__DATA FOR REVIEW__.
------------------------------------

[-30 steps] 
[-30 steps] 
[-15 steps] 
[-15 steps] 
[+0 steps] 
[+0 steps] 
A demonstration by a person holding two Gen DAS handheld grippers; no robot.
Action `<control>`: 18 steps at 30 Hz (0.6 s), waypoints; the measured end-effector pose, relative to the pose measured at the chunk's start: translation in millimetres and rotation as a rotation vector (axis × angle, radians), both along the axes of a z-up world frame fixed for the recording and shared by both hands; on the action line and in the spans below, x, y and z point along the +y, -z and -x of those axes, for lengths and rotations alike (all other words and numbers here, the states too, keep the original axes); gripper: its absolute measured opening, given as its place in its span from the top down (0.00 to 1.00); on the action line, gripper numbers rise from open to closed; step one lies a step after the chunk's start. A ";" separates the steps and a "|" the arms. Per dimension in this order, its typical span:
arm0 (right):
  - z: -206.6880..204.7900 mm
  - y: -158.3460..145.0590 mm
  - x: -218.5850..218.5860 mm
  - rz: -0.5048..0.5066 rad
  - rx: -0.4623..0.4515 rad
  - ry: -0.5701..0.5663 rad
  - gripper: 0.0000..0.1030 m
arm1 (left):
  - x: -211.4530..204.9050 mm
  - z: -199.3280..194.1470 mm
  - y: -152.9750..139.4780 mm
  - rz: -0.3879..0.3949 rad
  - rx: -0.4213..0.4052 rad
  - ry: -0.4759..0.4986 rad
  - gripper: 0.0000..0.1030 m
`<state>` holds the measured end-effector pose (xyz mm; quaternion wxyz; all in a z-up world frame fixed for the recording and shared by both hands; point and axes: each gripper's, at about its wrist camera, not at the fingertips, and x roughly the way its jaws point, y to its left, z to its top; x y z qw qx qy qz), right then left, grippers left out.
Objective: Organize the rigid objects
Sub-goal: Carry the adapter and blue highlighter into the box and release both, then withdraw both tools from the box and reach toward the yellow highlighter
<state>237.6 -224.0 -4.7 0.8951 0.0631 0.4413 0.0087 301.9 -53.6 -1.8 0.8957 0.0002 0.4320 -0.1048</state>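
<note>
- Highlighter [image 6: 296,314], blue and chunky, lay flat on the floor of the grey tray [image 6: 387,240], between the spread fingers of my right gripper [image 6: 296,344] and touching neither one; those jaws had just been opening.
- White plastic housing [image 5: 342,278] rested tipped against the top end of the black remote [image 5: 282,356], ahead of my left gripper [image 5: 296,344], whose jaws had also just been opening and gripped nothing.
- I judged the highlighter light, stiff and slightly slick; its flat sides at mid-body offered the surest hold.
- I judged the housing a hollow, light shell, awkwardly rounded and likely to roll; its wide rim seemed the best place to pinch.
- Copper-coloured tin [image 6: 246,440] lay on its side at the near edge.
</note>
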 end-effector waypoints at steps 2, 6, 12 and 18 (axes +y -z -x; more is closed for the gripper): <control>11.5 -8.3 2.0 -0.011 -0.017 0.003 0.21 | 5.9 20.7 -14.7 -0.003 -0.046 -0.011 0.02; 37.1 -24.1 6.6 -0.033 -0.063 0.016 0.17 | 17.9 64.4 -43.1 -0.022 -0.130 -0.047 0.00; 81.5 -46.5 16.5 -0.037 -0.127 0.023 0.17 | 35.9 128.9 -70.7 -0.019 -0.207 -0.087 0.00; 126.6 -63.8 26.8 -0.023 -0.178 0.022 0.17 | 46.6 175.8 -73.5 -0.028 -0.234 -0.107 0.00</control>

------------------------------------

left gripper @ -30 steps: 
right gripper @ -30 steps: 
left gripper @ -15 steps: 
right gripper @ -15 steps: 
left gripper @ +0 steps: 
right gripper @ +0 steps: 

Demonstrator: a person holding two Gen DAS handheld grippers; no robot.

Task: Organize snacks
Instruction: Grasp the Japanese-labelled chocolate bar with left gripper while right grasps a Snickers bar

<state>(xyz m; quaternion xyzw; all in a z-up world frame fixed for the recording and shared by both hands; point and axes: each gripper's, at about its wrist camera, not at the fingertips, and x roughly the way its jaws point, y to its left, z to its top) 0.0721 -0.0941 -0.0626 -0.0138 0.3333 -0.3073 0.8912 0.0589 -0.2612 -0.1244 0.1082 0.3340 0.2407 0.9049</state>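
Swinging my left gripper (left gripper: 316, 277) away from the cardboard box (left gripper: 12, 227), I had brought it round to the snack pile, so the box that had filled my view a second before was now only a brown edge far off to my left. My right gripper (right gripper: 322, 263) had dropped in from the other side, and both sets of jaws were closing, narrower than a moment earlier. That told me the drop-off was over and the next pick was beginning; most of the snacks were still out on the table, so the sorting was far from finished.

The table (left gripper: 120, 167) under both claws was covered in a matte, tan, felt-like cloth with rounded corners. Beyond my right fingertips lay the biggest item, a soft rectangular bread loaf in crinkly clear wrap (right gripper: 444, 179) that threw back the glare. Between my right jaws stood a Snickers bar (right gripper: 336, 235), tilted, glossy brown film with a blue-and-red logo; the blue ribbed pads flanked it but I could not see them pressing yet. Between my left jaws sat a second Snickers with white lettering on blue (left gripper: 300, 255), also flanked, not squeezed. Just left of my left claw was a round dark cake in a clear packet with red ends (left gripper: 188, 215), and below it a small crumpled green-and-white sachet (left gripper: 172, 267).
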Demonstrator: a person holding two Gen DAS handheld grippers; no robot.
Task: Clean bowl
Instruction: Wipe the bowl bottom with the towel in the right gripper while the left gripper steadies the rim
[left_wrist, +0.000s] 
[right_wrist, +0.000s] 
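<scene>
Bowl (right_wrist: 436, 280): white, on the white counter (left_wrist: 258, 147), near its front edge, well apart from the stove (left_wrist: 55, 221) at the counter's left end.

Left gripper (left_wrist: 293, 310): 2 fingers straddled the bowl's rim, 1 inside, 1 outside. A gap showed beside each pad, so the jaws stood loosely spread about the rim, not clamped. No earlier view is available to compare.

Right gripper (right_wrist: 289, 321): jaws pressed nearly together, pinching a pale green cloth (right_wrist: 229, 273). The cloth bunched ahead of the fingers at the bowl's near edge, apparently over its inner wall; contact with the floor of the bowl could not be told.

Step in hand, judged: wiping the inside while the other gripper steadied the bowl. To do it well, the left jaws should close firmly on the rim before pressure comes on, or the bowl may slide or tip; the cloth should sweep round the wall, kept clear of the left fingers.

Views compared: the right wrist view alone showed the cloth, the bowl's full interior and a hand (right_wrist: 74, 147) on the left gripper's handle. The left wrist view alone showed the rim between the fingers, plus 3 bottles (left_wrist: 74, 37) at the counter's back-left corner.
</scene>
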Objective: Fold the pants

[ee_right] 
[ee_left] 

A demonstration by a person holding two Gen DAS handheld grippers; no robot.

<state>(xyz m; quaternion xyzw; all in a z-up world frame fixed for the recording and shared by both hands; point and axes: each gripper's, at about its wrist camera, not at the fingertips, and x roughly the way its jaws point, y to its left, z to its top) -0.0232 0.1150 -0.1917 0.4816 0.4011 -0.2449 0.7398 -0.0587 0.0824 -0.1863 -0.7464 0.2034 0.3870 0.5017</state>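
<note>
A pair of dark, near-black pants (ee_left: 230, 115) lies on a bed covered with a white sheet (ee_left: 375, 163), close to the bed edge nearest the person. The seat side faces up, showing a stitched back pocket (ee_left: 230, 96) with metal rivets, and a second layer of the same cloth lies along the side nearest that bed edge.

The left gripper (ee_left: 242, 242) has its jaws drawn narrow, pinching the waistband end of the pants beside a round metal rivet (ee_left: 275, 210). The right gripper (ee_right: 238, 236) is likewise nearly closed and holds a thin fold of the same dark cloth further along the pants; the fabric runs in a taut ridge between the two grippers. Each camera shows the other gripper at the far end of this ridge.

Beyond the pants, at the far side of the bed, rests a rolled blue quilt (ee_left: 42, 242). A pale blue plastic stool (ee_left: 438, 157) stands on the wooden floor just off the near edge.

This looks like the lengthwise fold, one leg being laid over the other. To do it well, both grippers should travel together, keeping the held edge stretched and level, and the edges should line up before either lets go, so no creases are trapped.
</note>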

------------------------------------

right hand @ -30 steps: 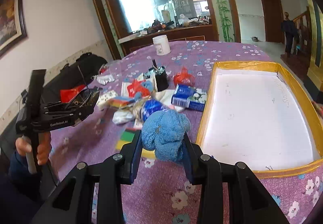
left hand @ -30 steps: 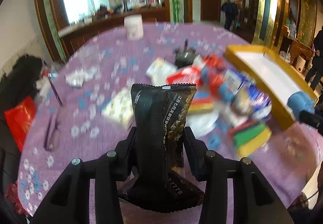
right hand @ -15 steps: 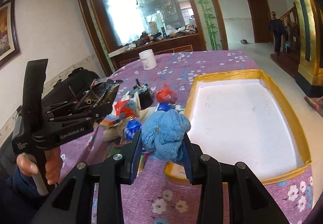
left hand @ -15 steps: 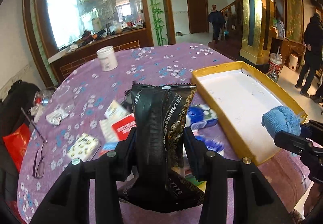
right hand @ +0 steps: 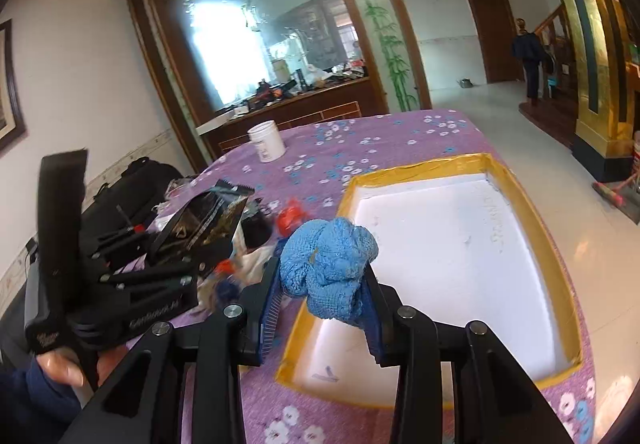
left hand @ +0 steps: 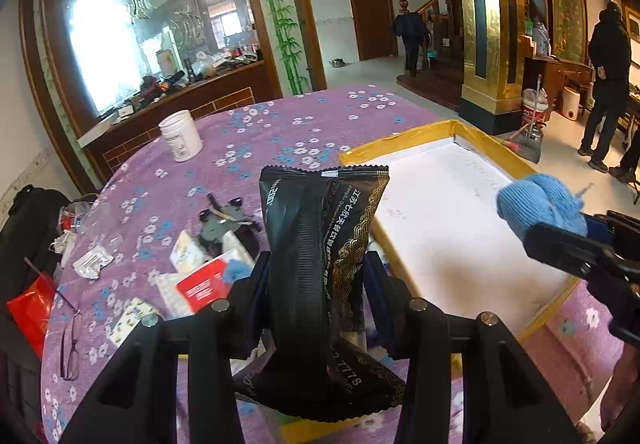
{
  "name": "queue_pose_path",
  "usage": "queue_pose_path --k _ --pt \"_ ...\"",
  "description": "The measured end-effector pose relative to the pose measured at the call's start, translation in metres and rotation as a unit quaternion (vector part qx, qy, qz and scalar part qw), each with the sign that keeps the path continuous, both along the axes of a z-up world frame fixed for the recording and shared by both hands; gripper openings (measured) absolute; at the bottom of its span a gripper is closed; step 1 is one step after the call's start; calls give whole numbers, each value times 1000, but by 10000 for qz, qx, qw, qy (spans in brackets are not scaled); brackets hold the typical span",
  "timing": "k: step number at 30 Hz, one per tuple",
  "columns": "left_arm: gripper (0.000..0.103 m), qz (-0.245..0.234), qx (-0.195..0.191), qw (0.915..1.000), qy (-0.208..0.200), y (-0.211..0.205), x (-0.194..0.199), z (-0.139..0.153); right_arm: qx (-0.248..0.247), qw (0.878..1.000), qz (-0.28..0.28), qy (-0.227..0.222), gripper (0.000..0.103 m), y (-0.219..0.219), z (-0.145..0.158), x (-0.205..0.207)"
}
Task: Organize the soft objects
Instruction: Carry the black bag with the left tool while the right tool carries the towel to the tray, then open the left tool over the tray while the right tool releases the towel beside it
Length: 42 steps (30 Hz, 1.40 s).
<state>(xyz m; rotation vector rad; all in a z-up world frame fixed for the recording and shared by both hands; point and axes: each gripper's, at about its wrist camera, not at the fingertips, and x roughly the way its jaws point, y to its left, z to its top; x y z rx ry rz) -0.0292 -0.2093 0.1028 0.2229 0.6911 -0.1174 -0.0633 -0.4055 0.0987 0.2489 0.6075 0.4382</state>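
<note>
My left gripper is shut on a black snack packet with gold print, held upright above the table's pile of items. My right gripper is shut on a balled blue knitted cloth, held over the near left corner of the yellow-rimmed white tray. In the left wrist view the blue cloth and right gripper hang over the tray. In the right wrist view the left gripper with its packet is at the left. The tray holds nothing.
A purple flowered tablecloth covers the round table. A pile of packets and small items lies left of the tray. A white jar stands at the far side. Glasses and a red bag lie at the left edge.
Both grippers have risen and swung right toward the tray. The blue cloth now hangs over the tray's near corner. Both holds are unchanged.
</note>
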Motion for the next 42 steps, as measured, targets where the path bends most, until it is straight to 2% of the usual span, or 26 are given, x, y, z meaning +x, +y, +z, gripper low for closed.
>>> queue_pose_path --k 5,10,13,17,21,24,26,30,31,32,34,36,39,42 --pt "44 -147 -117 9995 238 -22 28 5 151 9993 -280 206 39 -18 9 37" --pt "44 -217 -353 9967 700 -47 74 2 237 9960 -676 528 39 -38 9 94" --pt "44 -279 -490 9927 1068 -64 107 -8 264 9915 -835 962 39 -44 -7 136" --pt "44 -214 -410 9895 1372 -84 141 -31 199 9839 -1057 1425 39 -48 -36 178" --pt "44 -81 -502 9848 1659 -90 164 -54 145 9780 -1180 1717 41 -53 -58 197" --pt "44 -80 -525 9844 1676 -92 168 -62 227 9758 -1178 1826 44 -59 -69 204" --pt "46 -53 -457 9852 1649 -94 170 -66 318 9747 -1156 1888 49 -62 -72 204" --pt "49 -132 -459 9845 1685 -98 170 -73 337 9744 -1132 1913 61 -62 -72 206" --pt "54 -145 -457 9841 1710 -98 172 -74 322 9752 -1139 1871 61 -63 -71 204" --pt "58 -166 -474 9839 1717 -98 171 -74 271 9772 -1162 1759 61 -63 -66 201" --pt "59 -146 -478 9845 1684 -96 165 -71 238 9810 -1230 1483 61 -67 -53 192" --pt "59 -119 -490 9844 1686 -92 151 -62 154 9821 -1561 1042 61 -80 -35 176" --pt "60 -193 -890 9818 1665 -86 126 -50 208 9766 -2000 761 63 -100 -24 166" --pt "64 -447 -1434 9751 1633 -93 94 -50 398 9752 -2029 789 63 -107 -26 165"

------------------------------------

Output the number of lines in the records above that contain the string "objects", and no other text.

__EXERCISE RESPONSE__.
2